Полностью и во всем соглашаться даже с таким авторитетом, как Ключевский, тем не менее не обязательно. Во-первых, влияние людей и стран друг на друга, как известно, далеко не всегда продиктовано чьим-то осознанным или неосознанным комплексом неполноценности, – влиянию подвержены все, даже самые сильные и вполне благополучные. Можно поспорить и о сроках. Выше уже шла речь о существенном и принципиальном влиянии западных идей на Русь, например рационализма, пришедшего с ересью сначала в Новгород, а потом и в Москву. Конечно же это было не простое «общение».
Но в главном Ключевский прав: именно после Смуты, наглядно показавшей слабости бывшего прежде общественного и духовного устройства общества, многие русские теряют прежнее национальное самодовольство, начинают критически смотреть на себя, свою страну, историю, общественное устройство, отвергают старинные московские претензии быть пупом земли.
Необходимая и спасительная самокритика при этом зачастую переходила в крайность.

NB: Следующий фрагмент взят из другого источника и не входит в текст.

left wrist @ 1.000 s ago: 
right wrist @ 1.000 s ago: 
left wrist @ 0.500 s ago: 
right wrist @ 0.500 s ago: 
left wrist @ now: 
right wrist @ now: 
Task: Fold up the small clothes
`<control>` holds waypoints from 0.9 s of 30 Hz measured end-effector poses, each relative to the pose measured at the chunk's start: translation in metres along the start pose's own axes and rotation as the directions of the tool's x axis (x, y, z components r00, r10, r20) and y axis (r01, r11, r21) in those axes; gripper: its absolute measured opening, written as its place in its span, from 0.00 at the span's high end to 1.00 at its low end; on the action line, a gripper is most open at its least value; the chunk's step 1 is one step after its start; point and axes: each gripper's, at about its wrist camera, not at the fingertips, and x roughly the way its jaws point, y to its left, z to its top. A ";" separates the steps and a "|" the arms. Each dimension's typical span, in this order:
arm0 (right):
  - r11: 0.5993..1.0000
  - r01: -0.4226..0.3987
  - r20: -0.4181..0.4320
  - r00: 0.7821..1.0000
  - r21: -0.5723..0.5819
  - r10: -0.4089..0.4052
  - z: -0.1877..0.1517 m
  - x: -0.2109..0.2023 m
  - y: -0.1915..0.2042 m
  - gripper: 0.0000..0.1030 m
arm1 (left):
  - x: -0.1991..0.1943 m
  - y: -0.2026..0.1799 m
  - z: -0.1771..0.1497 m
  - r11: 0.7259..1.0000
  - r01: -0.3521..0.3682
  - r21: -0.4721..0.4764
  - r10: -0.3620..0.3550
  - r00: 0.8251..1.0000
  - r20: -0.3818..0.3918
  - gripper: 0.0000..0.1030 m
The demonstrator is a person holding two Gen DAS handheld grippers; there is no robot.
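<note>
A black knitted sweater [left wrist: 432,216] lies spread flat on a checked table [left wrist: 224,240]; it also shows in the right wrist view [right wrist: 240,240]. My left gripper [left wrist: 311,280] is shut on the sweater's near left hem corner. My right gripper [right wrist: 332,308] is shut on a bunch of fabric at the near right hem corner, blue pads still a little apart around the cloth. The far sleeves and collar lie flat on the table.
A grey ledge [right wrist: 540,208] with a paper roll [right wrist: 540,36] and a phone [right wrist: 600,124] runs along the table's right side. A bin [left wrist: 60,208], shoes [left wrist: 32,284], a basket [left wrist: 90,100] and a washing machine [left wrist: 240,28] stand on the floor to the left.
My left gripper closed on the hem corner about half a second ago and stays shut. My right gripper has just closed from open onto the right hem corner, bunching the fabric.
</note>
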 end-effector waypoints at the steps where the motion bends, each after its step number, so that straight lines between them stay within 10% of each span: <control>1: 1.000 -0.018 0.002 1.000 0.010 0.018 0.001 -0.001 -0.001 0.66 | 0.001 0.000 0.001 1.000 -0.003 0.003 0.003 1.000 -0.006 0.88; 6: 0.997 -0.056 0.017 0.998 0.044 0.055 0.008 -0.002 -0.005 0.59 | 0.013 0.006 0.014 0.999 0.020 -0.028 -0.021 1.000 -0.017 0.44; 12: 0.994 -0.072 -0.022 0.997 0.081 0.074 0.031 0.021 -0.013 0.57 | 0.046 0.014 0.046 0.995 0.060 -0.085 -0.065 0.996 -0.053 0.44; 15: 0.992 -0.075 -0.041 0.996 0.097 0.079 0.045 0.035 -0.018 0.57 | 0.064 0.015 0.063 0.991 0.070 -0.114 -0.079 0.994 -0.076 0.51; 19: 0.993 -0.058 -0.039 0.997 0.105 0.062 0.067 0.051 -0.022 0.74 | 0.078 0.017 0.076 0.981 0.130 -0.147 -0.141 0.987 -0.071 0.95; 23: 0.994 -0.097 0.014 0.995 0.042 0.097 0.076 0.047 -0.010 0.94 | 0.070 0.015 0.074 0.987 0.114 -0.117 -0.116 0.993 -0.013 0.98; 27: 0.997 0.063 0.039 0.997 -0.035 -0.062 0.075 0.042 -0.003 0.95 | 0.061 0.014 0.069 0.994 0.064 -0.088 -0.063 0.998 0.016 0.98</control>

Это резкое движение маятника, качнувшегося в результате потрясения, вызванного Смутой, от излишней самоуверенности к откровенному унынию и неверию в собственные силы, конечно, также способствовало тому, что в поисках новых истин взгляд многих русских с надеждой обратился на Запад.
Далеко не всегда этот взгляд можно назвать объективным и взвешенным: в сознании многих на смену одним мифам и иллюзиям пришли другие, но уже западного толка.
Требовалось время, чтобы маятник остановился и крайности в людском сознании были преодолены.
Импортное лекарство для больной России
Иностранный капитал, торговые люди и разнообразные заграничные специалисты потоком потекли в Россию сразу же, как только там наметились первые признаки стабилизации.